| Your task |
From the line below that contains "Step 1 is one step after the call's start" to the line that contains "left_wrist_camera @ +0", repeat every line exactly, both ends included, and nothing else.
+++
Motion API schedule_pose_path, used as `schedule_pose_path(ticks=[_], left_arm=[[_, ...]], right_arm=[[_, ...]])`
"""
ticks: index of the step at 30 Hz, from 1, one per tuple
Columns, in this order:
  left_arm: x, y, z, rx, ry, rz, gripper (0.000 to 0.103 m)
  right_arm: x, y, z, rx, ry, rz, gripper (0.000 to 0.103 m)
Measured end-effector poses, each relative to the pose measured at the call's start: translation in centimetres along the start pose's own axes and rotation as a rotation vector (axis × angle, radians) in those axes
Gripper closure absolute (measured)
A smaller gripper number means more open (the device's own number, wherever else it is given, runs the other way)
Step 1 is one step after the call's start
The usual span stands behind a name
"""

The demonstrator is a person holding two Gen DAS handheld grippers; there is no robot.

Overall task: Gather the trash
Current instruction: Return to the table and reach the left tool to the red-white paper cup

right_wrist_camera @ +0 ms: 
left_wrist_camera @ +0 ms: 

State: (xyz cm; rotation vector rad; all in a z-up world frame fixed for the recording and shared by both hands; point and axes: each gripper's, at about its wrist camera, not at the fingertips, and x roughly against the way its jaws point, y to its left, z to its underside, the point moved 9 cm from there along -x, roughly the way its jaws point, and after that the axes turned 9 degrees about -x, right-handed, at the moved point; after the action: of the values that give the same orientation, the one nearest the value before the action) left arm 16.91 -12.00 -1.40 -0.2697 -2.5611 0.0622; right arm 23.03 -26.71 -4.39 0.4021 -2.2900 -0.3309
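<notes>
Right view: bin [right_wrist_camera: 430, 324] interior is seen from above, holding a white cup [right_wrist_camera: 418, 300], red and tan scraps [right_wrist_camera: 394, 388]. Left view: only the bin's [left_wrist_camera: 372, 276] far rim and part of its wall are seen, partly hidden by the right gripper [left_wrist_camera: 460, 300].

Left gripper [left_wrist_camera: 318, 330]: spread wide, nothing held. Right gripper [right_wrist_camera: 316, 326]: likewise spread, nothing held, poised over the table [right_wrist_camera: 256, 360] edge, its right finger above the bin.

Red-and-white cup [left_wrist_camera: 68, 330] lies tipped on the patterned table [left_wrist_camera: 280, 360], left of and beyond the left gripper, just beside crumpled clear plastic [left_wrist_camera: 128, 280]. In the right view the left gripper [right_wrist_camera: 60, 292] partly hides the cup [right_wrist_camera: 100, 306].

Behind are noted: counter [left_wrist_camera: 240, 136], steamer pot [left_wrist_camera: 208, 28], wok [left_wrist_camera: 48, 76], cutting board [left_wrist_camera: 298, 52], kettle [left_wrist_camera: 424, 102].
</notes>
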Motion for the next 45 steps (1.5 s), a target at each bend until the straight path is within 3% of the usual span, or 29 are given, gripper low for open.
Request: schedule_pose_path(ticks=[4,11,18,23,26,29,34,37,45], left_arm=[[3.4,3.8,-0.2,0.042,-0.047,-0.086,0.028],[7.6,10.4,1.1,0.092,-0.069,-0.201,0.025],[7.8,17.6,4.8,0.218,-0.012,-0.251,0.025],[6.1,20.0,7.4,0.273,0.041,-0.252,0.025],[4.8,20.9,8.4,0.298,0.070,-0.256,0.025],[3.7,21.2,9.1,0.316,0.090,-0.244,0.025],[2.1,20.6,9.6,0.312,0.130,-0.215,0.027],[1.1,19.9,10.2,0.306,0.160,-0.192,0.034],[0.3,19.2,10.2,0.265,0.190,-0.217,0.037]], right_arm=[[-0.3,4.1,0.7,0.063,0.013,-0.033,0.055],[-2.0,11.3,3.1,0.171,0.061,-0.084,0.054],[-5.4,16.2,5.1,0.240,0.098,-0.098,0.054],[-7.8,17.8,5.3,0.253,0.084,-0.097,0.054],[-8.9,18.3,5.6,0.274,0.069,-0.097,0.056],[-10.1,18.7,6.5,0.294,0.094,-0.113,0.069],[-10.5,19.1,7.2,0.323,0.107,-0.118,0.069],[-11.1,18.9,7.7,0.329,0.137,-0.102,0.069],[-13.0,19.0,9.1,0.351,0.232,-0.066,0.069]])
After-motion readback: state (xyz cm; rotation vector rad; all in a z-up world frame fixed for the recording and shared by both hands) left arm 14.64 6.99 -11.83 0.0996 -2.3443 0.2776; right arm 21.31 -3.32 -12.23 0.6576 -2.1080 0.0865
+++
| Result for this exercise |
Step 1 is one step after the call's start
The usual span stands behind a name
"""

The demonstrator is a person holding two Gen DAS handheld grippers; there is no robot.

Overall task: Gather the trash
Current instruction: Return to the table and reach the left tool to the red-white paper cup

right_wrist_camera @ +0 ms: 
left_wrist_camera @ +0 ms: 

The work on the exercise is done.